Sultan Syarif Abdurrahman Alkadrie or Syarif Abdul Rahman Al Qadri 23 October 1771 (12 Rajab 1185) – 28 February 1808 (2 Muharram 1223 H) was the founder and the first Sultan of Pontianak. He was born in 1729/1730 (1142 H), and was the son of Syarif Habib Husein bin Ahmad Al Qadri, an Arab preacher and propagator of Islamic teachings. His mother was Nyai Tua Utin Kabanat, daughter of Sultan Muhammad Muazzuddin of Matan.

Biography 
Three months after his father died in Mempawah, Syarif Abdurrahman together with his brothers agreed to find a new residence. They set off with 14 boats down the Peniti River. When it was time for Dhuhur prayer, they arrived at a headland, Syarif Abdurrahman and his followers settled there. The place is now known as Kelapa Tinngi Segedong. However, Abdurrahman felt that the place was not suitable to live in and decided to continue his journey upstream. While walking down the Kapuas River, they found an island which is now called Batu Layang, where Syarif Abdurrahman and his descendants are buried. On the island they got disturbed by the ghost of Pontianak or Kuntilanak. Syarif Abdurrahman then ordered all his followers to fight the ghosts. The group later continued their journey down the Kapuas River.

Towards the dawn of the 23rd of October 1771, they arrived at the junction of the Kapuas River and the Landak River. After eight days of cutting down trees on the island, Abdurrahman then built a house and a hall, and then the place was named Pontianak. In that place now stands the Jami Mosque and the Kadriyah Palace.

Finally, on the 31st of August 1778, attended by the Yang di-Pertuan Muda of Riau-Lingga, Raja of Mempawah, Raja of Landak, Raja of Kubu, and Sultan of Matan, Syarif Abdurrahman was crowned the Sultan of Pontianak with the title: Sultan Syarif Abdurrahman ibni Habib Husein Alkadrie. Under his leadership, the Sultanate developed as a port and trade city that was quite respected.

Reign 
At the beginning of his leadership, there was a conflict between Pontianak and the Landak Kingdom regarding a territorial dispute. The Landak Kingdom claimed that the territory occupied by the Pontianak Sultanate was its territory.
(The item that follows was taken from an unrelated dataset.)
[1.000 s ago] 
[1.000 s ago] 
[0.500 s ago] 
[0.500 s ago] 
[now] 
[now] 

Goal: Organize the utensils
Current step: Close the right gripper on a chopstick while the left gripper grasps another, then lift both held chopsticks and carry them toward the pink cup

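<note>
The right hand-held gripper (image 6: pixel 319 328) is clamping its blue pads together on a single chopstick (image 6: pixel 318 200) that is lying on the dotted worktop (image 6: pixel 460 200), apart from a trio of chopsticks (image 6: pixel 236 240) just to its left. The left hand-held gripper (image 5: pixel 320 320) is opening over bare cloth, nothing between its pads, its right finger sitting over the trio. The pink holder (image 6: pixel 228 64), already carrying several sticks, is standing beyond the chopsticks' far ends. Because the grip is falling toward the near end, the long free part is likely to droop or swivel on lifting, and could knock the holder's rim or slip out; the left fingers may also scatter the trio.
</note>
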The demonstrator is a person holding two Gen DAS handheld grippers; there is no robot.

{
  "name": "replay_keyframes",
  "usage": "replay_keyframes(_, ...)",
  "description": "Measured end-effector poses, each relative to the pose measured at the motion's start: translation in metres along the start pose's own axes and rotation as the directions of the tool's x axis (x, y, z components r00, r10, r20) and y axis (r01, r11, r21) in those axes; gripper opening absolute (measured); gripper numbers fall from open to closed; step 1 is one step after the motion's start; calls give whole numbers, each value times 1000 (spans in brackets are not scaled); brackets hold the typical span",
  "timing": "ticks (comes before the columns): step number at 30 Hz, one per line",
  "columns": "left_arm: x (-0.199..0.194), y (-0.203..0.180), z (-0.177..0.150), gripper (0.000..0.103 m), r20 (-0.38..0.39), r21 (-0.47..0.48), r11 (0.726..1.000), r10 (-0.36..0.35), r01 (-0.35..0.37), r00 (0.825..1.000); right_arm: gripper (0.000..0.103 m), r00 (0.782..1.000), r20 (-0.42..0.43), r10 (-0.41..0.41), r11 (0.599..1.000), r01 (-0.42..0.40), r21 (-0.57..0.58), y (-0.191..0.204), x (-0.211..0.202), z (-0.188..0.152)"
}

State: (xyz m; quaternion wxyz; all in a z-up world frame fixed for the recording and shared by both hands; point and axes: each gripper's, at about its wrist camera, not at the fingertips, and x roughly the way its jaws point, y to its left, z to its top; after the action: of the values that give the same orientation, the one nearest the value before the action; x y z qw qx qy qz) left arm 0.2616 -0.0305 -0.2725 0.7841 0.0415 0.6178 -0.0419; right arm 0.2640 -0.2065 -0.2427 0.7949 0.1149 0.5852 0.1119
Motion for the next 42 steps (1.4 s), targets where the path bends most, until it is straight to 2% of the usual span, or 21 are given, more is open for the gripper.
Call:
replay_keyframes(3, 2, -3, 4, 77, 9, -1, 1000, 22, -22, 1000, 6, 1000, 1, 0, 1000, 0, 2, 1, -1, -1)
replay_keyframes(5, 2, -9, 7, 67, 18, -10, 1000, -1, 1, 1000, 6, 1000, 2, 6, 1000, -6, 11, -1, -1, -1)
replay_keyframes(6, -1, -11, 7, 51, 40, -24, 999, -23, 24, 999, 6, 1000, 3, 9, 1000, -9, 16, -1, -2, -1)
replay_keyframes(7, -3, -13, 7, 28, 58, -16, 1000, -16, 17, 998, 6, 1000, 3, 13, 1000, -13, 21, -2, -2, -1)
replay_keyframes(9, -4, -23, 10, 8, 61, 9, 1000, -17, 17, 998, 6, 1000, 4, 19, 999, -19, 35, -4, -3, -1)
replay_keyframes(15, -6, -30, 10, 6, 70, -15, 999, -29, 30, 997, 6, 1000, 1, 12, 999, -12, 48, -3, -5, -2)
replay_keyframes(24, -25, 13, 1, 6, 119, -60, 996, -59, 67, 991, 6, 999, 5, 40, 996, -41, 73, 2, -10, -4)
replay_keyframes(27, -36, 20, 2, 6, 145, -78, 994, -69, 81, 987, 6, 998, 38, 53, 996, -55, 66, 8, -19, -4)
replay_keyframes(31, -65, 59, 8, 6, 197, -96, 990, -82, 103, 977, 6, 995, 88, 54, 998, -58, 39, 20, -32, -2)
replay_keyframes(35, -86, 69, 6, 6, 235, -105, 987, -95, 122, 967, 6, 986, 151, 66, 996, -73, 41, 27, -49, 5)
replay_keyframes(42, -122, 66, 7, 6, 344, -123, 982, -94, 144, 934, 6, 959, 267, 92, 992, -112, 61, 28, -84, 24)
The Dutch who saw this conflict used it to exert influence in Kalimantan. In late 1778, the Dutch sent their envoys to Pontianak to begin negotiations with Sultan Syarif Abdurrahman, but this failed. However, because the power of Banten, which controlled the conflict area, was getting weaker, its territory was finally transferred to the Dutch. The Dutch, eager to establish a representative office in Pontianak, sent envoys in mid-1779. Finally, an agreement was agreed with Sultan Syarif Abdurrahman, which stated that the Dutch would lend the Pontianak and Sanggau areas to the Sultan of Pontianak.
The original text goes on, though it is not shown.